The Grand Imperial in Silverton was one of the swankier hotels in early Colorado. It still welcomes weary travelers today. Photo courtesy of Denver Public Library, Western History Collection

The west was restless then, and the travelling public included all types of people. Newcomers, job seekers, transient workers, relocating families and unattached women – spinsters, mistresses, widows – took up temporary abode in hotels. Sales people came to town: salesmen called “drummers” peddled everything from mining machinery to pots and pans; saleswomen brought in the latest fashion creations or sold Bibles or sewing machines. Clairvoyants and gypsy fortunetellers travelled a town-to-town circuit earning a living by sooth saying for a rapt audience. Theatrical troupes and other entertainers came and went.

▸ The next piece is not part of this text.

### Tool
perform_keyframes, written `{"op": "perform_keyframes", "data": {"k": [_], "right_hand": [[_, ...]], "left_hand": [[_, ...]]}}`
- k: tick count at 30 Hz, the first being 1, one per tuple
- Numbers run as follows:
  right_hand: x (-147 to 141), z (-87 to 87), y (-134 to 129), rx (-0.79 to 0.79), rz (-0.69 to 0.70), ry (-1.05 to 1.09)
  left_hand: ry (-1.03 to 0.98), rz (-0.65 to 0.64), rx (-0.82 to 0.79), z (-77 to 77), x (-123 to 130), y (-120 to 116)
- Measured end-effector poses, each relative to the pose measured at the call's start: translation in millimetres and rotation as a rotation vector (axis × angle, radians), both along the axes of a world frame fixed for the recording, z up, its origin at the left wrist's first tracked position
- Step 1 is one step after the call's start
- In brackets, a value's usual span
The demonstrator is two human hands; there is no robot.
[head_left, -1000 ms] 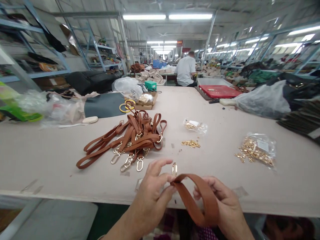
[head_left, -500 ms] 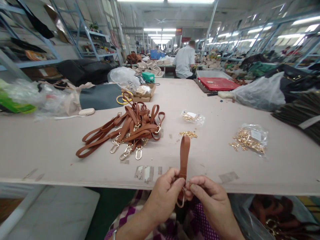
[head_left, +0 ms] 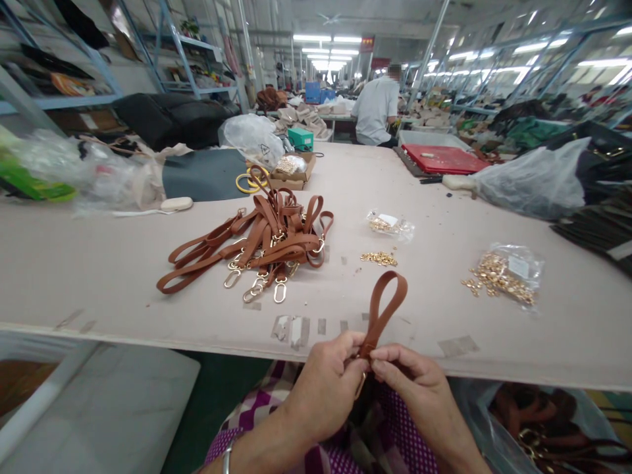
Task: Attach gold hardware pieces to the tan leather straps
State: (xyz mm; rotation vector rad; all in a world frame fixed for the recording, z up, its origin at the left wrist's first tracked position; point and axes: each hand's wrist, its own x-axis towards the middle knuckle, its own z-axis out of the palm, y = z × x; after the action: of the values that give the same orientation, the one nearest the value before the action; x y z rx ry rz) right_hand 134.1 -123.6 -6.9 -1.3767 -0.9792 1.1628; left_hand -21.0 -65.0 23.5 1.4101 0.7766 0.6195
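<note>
My left hand (head_left: pixel 328 375) grips a brown wrist strap (head_left: pixel 392 296) at the base of its loop, just in front of the table edge. The loop stands up, leaning right, and a gold-coloured clasp (head_left: pixel 361 387) hangs below my left fingers. Thumb and forefinger of my right hand (head_left: pixel 419 382) are pinched together against the strap's right side; whatever they hold is too small to make out. Beyond lie a little heap of gold-coloured metal pieces (head_left: pixel 379 258) and, to the left, a pile of similar brown straps (head_left: pixel 276 247) with gold-coloured clasps.
Two clear bags of gold-coloured pieces, a small one (head_left: pixel 388 226) and a larger one (head_left: pixel 513 273), lie on the table (head_left: pixel 197 322). A cardboard box (head_left: pixel 295 178) and a red tray (head_left: pixel 444 160) are farther back. An open bag of brown straps (head_left: pixel 543 421) sits below right. A person (head_left: pixel 376 108) is in the background.
The strap's loop has swung to lean right and turned so its opening shows. My right fingertips have come up against the strap. The camera view has shifted slightly.
</note>
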Motion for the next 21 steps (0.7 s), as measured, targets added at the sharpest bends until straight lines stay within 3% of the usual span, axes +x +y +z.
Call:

The working class bunked at working class hotels – railroad workers laboring along the line and professional baseball players on the rural circuit. Cowboys went from summer roundups or winter pasture. Tramp miners rambled from mine to mine, from strike to strike. Immigrants arrived from foreign countries for employment prospects. Writers, painters and photographers sought inspiration and depicted splendid mountain settings. Schoolteachers on summer holiday came to relax. A few folks came purely for vacation: moderately, such as wealthy travelers came to Glenwood Springs, Hot Sulphur Springs and Ouray to soak in the steaming waters and gawk at the gorgeous views.

Possibly the oldest lodging still operating as such in Colorado, the Peck House in Empire dates back to the stagecoach and freight wagon days of the early 1860s.

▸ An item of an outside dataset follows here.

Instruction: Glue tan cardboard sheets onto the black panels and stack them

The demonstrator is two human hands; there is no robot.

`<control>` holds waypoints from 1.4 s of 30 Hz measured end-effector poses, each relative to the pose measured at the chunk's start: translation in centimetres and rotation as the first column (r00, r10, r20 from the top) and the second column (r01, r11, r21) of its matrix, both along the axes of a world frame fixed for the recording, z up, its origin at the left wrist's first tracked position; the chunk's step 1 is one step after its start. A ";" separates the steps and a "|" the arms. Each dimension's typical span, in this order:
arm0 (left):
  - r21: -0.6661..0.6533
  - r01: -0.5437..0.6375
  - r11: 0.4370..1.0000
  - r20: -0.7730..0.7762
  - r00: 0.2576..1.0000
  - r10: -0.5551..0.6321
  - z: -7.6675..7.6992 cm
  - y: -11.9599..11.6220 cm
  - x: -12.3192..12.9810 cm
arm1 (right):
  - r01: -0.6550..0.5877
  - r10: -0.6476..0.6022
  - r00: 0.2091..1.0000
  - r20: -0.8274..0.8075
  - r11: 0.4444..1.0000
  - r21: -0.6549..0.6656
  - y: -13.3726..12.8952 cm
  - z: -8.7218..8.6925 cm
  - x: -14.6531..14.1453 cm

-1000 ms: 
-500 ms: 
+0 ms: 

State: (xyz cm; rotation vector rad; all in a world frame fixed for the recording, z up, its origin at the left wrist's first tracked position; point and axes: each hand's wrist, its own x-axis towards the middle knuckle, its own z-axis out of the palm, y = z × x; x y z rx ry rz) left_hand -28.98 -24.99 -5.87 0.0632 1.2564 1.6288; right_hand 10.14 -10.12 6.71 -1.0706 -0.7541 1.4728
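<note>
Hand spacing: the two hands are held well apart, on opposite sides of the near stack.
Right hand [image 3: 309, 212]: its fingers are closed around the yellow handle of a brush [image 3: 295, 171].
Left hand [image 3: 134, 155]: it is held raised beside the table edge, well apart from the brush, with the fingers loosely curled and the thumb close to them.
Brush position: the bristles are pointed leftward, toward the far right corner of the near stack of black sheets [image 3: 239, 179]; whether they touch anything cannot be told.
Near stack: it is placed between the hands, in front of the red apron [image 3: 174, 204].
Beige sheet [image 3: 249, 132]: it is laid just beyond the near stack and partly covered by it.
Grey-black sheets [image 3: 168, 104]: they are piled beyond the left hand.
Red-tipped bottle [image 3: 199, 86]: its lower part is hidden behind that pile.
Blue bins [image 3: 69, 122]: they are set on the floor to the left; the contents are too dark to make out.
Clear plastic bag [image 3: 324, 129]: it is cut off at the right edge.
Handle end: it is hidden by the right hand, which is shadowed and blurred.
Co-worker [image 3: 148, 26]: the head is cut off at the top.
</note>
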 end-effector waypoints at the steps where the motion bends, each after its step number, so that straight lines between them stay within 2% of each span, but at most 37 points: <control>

The central lobby greeted these visitors – a clerk in a stiffly starched collar behind an oaken counter took their payment and pointed them up the steep stairs to sleeping rooms outfitted with the basics – a bed, dresser, small table, chair and, perhaps, a wardrobe. The hotel lobby became a thriving social venue. Visitors lounged, reclining on often-ornate settees and chairs covered in velvet and horsehair conversing with other guests, flirting, courting, handling business and watching new arrivals.

Amenities were functional if not lavish. Meals were served at the hotel restaurant and liquid refreshment in the hotel saloon accessible only to the men. Better inns also offered a ladies’ wine room. High ceilings, tall double-hung windows, and transom doors made the best of natural lighting and ventilation. A creaking hissing radiator gave heat. A solitary light bulb offered the only nighttime illumination. In all but the very best, a bathroom with a toilet, tub and sink served the masses. Sitting on porches, verandas and balconies provided views of scenic vistas, the messy muddy frontier town and, more often than not, bustling industrial activities like mining, ore milling or an operating sawmill.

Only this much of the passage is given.